August 2, 2008 at 4:19 pm
Megan
Dear Mr. Smooth,
Would you say that you especially like blogger-girls who do weightlifting? Because that is me! I’ve known we were meant to be together ever since I started watching your videos compulsively and playing them all night long so I can hear you in my dreams. Since you would definitely like me best if you knew I existed, please let me in when I find your apartment and knock on your door. It’ll be great, and those other girls aren’t nice like me. I’m not leaving.
Your soulmate,
Megan
August 2, 2008 at 4:22 pm
Jeremy Young
I can’t say I exactly share Megan’s feelings, but Eric, this is an awesome find.
August 2, 2008 at 4:24 pm
Megan
Also, did you see that the other love of my life, California Senator Darrell Steinberg, saved a kid from drowning? He never answers my letters either.
August 2, 2008 at 4:32 pm
Michael Elliott
Megan — I have a feeling it’s the weightlifting that will win him over.
August 2, 2008 at 4:38 pm
Megan
Well, playing Ultimate didn’t work.
August 2, 2008 at 4:51 pm
LizardBreath
Ooo. He is curiously compelling. There’s something about a man who can express a complex and often misunderstood point and make it sound simple…

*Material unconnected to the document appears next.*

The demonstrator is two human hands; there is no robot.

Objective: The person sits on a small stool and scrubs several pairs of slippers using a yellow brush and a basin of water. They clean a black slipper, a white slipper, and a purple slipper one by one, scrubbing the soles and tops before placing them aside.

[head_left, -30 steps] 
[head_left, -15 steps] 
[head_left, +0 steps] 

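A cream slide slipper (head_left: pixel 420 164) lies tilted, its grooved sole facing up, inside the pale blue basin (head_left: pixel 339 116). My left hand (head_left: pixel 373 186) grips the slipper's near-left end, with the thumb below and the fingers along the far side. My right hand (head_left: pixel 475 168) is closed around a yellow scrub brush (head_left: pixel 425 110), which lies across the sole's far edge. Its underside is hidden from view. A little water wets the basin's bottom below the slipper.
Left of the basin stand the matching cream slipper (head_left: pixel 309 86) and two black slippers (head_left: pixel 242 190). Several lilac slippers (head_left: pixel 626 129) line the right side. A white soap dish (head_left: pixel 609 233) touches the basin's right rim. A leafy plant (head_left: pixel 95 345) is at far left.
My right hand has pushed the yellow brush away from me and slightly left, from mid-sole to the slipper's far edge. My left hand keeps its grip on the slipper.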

On the other hand, I’m not in the market. Which is good, because fighting Megan for him is probably not a good idea.
August 2, 2008 at 5:06 pm
eric
Eric, this is an awesome find
Thanks, but really, all I did was read postbourgie. You should, too.
August 3, 2008 at 6:50 pm
G.D.
Megan,
Jay is a funny, smart dude; as such, all of my female friends prattle on and on about their crushes on the guy.
August 3, 2008 at 10:34 pm
Megan
*sighing* He’s too far away for me to make a serious bid. This is why life is unfair.